Example: Run antiSMASH on Streptomyces coelicolor with KnownClusterBlast

And finally let's run some real antiSMASH job. My input file is on the /data drive, I want the result to go to my ~/as_results directory. As parameters, I'll just go with --knownclusterblast for now.

run_antismash /data/genomes/current/Bacteria/Streptomyces_coelicolor_A3_2/NC_003888.gbk ~/as_results --knownclusterblast

The output will be in ~/as_results/NC_003888.

Wrapping up

All in all, I think this is a pretty nice way to get your feet wet with antiSMASH, but I have a couple of things that I find a bit annoying about this solution:

~~Some funky dance in the in-container wrapper script is required to make the output be owned by the user calling the script.~~ Update: see below
At the moment, the wrapper script doesn't allow to pass multiple input files.
You always need to pass input and output directories to the wrapper script.

Update 2015-07-21 10:28

As Paolo Di Tommaso points out, it is possible to specify the user the command within the container runs at with -u.

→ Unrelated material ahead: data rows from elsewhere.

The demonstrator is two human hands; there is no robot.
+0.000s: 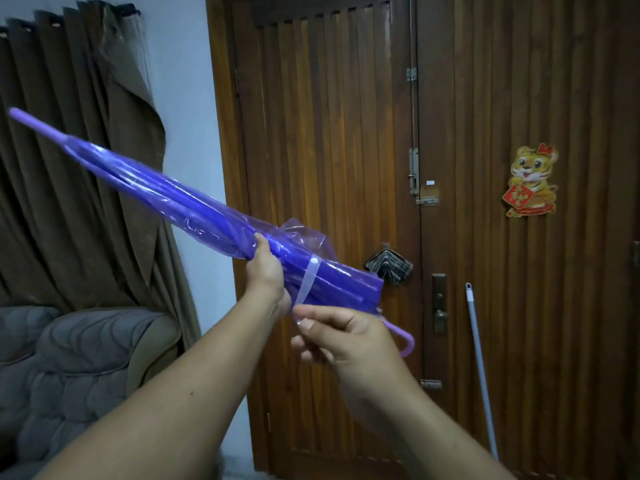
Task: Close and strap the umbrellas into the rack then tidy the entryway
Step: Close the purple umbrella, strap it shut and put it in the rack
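Left hand [265, 271] grips furled purple umbrella [166, 199] mid-frame, steadying it; right hand [346, 336] pinches closure strap [307, 284] to fasten.

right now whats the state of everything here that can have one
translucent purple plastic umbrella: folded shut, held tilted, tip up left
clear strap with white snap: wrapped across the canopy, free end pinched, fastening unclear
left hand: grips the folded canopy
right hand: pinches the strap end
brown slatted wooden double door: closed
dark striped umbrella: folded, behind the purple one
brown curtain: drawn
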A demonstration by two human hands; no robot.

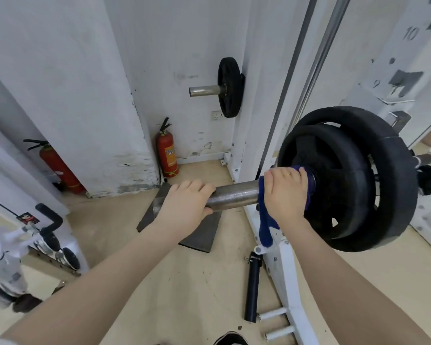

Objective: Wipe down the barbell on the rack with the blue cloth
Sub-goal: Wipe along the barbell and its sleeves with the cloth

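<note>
**Barbell Sleeve: Cloth and Hand Positions**

The barbell [234,195] lies horizontally across the white rack [288,270], its bare steel sleeve end projecting to the left of the upright. Two black weight plates [353,185] sit on the sleeve, the smaller one outboard of the larger. The blue cloth [265,220] is wrapped around the sleeve directly against the smaller plate's hub; a loose tail hangs down below the bar, in front of the rack's base frame.

The right hand [285,192] sits on top of the cloth, fingers curled over the sleeve and clamping the fabric to the steel. Its knuckles touch or nearly touch the plate hub — which of the two cannot be told. A ring shows on one finger. The forearm runs up from the lower right of the view.

The left hand [187,200] grips the bare sleeve near its open end, fingers curled over the top, thumb side under the bar. It holds metal only, no cloth. A short stretch of exposed steel separates the two hands. The left forearm enters from the lower left.

Surroundings:
- A dark mat [204,232] lies on the floor below the sleeve end.
- A black cylindrical bar [252,287] lies on the floor beside the rack base.
- A storage peg with one small plate [230,87] projects from the rear post.
- Two red fire extinguishers [166,151] stand against the wall — one in the corner, one farther left.
</note>
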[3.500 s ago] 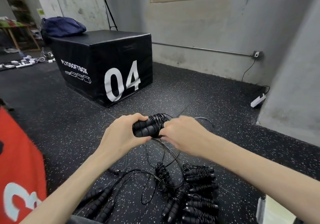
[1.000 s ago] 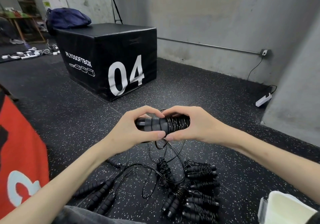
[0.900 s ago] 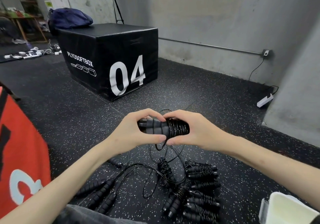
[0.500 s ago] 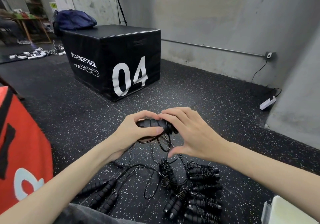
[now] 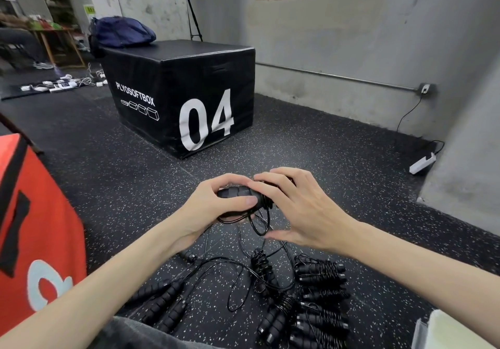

@kaiblin No, I think you should be able to specify any uid/gid
— Paolo Di Tommaso (@PaoloDiTommaso) July 21, 2015

The Docker documentation on docker run seems to imply otherwise:

The default user within a container is root (id = 0), but if the developer created additional users, those are accessible too.

But you can just use -u $(id -u):$(id -g) in the docker run command to specify the current user's UID and GID, That works, and makes the wrapper script less magic.